I sometimes think that the politically correct movement is meant simply to give people reasons to get upset about something.
I understand that sometimes people say things that are offensive, but I think sometimes that there are people who are looking to be offended.
Am I saying we shouldn’t be sensitive to others’ feelings? Of course we should. And if someone is offended by the things we say or do, we should do our best to avoid it.
However, on the flip side, I think we’d be better off giving people the benefit of the doubt that they’re not trying to offend, more times than not. Because generally speaking, they’re not.

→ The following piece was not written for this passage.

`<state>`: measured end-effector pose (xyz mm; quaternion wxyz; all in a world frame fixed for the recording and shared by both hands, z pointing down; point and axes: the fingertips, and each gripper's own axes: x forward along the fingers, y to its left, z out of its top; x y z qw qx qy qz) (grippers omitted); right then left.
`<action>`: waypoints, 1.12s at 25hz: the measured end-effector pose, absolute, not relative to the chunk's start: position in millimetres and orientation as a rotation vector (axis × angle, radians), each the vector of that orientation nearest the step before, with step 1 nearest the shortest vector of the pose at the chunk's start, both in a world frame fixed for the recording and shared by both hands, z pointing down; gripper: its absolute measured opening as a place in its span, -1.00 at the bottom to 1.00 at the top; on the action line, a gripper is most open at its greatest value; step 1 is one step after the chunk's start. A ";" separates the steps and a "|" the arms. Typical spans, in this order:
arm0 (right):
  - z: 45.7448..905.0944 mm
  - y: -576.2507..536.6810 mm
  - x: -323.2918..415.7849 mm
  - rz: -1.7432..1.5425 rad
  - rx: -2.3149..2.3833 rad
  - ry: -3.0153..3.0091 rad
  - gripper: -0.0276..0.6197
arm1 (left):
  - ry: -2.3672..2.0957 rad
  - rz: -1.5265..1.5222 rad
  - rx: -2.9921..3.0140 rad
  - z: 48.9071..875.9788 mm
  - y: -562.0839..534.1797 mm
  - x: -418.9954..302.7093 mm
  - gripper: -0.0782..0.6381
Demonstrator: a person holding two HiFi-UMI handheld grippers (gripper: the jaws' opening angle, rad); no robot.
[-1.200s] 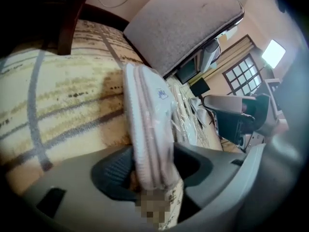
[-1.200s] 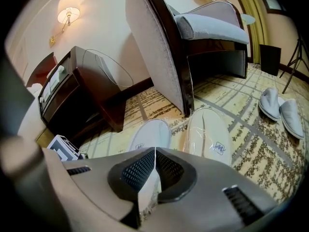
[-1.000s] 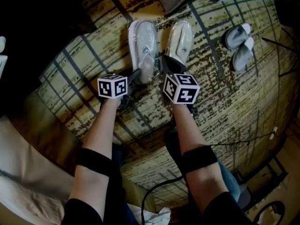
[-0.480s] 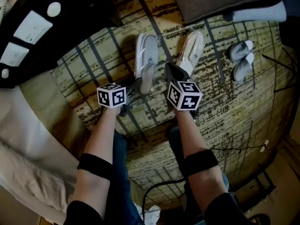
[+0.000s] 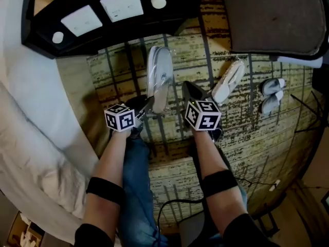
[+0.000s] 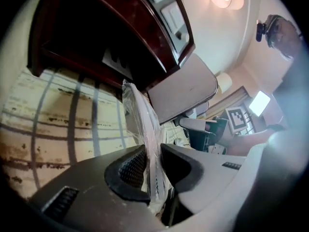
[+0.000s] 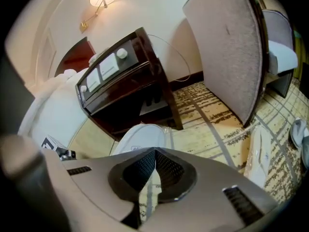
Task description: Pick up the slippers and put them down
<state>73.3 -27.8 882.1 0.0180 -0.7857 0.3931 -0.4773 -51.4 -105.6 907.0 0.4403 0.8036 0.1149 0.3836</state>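
A dark wooden nightstand [image 5: 103,32] stands at the far left corner of the grid-patterned carpet [image 5: 247,138], with the white bed [image 5: 31,112] beyond its left edge. A grey upholstered chair [image 5: 277,14] sits at the far right corner. Before the nightstand is a plastic-wrapped white slipper [image 5: 160,71]. A second wrapped slipper [image 5: 229,81] is to its right, before the chair. A pair of grey slippers [image 5: 271,95] lies near the right edge.

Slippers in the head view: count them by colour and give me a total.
White slippers: 2
Grey slippers: 2
Total: 4
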 end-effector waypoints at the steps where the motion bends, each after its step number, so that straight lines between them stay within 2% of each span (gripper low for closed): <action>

If we absolutely feel that we can’t let it go, we should confront them with a gentle spirit.
I read a story of an American football player named Terry Bradshaw who came up to the pro ranks at a time when racial tensions were pretty high.
Bradshaw grew up in the south, and had never really been around African-Americans (here’s my politically correct speech) until he turned pro. And so he used to call them “coloreds.”
One player took him aside, and said, “What do you mean when you call me colored? Am I green? Purple? Red?”
The key thing here was not what this player said, but rather how he said it. He didn’t come with the attitude of, “You lousy bigoted #$%^#.”
Rather, he understood that Bradshaw really had no idea that what he was saying was offensive to him.
He wasn’t happy about being called colored, and he confronted Bradshaw about it, but he also gave Bradshaw the benefit of the doubt that he wasn’t trying to be mean or cruel.
On the other hand, you see people like the Ephraimites in the book of Judges who seemed to look for any reason to get offended.
You see this first in chapter 8 when they criticized Gideon for not calling them in the battle against the Midianites.
Now in chapter 12, you see them criticizing Jephthah for not calling them in the battle against the Ammonites and threatening to kill him because of that.
But while Gideon placated their anger, Jephthah didn’t, and ended up battling them, leaving 42,000 of them dead.
What really happened here? Jephthah claimed that he did ask for their help and didn’t get it.
I’m guessing that the call for help that Jephthah gave was a general one to all of Israel. And perhaps for whatever reason, Ephraim never got the call.
Now I’m not going to justify what Jephthah did. He could’ve been more diplomatic as Gideon was. But it seems to me that the Ephraimites were looking to be offended.
This was the second time that the very same thing happened to them. They could’ve given Gideon and Jephthah the benefit of the doubt that they weren’t trying to offend them. But rather, the Ephraimites chose to take offense.
And in the case of Jephthah, it cost them.
How about you? Are you quick to take offense at what people do or say?
Remember what the apostle James said,
Everyone should be quick to listen, slow to speak and slow to become angry, for man’s anger does not bring about the righteous life that God desires. (James 1:19-20)
In other words, be quick to listen to the other person’s side, be slow to accuse them, and be slow to anger. Don’t assume the worst of people, assume the best.
And if you must confront them, then do it, “speaking the truth in love.” (Ephesians 4:15)
Being quick to anger will only lead to trouble as the Ephraimites learned to their own sorrow.